Line by line, repeat the material below exactly and leave the images out.

══ Given data ══

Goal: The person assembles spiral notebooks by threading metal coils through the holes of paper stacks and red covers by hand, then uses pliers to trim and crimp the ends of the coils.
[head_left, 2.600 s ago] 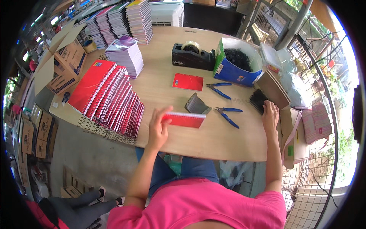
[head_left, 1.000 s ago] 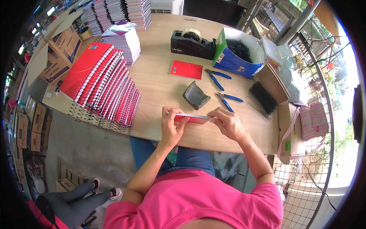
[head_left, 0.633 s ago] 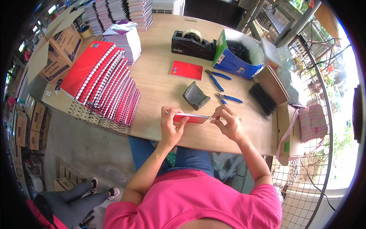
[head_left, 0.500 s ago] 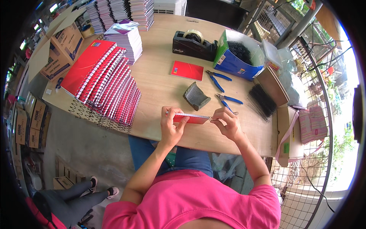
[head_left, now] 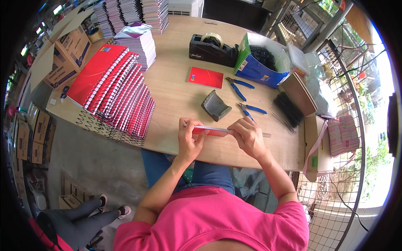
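My left hand [head_left: 191, 139] is closed on one end of a small red notebook [head_left: 209, 131], held edge-up above the table's near side. At the other end of it, my right hand [head_left: 250, 139] pinches a thin wire binding coil [head_left: 266, 135], whose free length sticks out to the right of the fingers. The exact spot where coil and notebook meet is covered by my fingertips. Beyond my hands lies a dark, curved trough-shaped block [head_left: 215, 105]. Two blue-handled cutting pliers [head_left: 236, 88] [head_left: 253, 109] rest to its right, and a small red notebook [head_left: 205, 78] lies flat behind it.
A tall stack of red spiral notebooks [head_left: 115, 92] fills the table's left. At the back stand a tape dispenser [head_left: 213, 50] and a blue box [head_left: 264, 75] of dark coils. More black coils [head_left: 288, 109] lie at right. Another person's legs [head_left: 83, 217] show at lower left.
My right hand has shifted slightly left against the notebook's end. The coil now extends out to the right past my fingers. My left hand stays nearly in place.
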`<action>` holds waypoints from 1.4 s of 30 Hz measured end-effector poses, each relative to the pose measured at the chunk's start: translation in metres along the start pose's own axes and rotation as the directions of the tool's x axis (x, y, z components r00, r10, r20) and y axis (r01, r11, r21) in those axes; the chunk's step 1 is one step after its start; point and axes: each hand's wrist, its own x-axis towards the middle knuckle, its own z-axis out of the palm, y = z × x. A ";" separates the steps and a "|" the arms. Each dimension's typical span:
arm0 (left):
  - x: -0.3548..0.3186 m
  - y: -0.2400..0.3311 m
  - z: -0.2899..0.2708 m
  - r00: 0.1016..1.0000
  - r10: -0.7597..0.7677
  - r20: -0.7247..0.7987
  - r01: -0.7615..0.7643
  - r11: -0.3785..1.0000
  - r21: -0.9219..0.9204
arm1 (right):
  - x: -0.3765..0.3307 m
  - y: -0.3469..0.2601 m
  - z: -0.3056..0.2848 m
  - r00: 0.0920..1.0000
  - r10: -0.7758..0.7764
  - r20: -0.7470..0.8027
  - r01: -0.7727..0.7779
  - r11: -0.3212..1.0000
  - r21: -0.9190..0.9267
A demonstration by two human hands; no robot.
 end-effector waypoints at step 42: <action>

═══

## Exercise answer
Goal: The person assembles spiral notebooks by threading metal coils through the holes of paper stacks and red covers by hand, then uses pliers to trim and crimp the ends of the coils.
[head_left, 2.600 s ago] 
[head_left, 1.000 s ago] 
[head_left, 0.633 s ago] 
[head_left, 0.500 s ago] 
[head_left, now] 
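My left hand [head_left: 191, 139] is closed on one end of a small red notebook [head_left: 209, 131], held edge-up above the table's near side. At the other end of it, my right hand [head_left: 250, 139] pinches a thin wire binding coil [head_left: 266, 135], whose free length sticks out to the right of the fingers. The exact spot where coil and notebook meet is covered by my fingertips. Beyond my hands lies a dark, curved trough-shaped block [head_left: 215, 105]. Two blue-handled cutting pliers [head_left: 236, 88] [head_left: 253, 109] rest to its right, and a small red notebook [head_left: 205, 78] lies flat behind it.
A tall stack of red spiral notebooks [head_left: 115, 92] fills the table's left. At the back stand a tape dispenser [head_left: 213, 50] and a blue box [head_left: 264, 75] of dark coils. More black coils [head_left: 288, 109] lie at right. Another person's legs [head_left: 83, 217] show at lower left.
My right hand has shifted slightly left against the notebook's end. The coil now extends out to the right past my fingers. My left hand stays nearly in place.
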`<action>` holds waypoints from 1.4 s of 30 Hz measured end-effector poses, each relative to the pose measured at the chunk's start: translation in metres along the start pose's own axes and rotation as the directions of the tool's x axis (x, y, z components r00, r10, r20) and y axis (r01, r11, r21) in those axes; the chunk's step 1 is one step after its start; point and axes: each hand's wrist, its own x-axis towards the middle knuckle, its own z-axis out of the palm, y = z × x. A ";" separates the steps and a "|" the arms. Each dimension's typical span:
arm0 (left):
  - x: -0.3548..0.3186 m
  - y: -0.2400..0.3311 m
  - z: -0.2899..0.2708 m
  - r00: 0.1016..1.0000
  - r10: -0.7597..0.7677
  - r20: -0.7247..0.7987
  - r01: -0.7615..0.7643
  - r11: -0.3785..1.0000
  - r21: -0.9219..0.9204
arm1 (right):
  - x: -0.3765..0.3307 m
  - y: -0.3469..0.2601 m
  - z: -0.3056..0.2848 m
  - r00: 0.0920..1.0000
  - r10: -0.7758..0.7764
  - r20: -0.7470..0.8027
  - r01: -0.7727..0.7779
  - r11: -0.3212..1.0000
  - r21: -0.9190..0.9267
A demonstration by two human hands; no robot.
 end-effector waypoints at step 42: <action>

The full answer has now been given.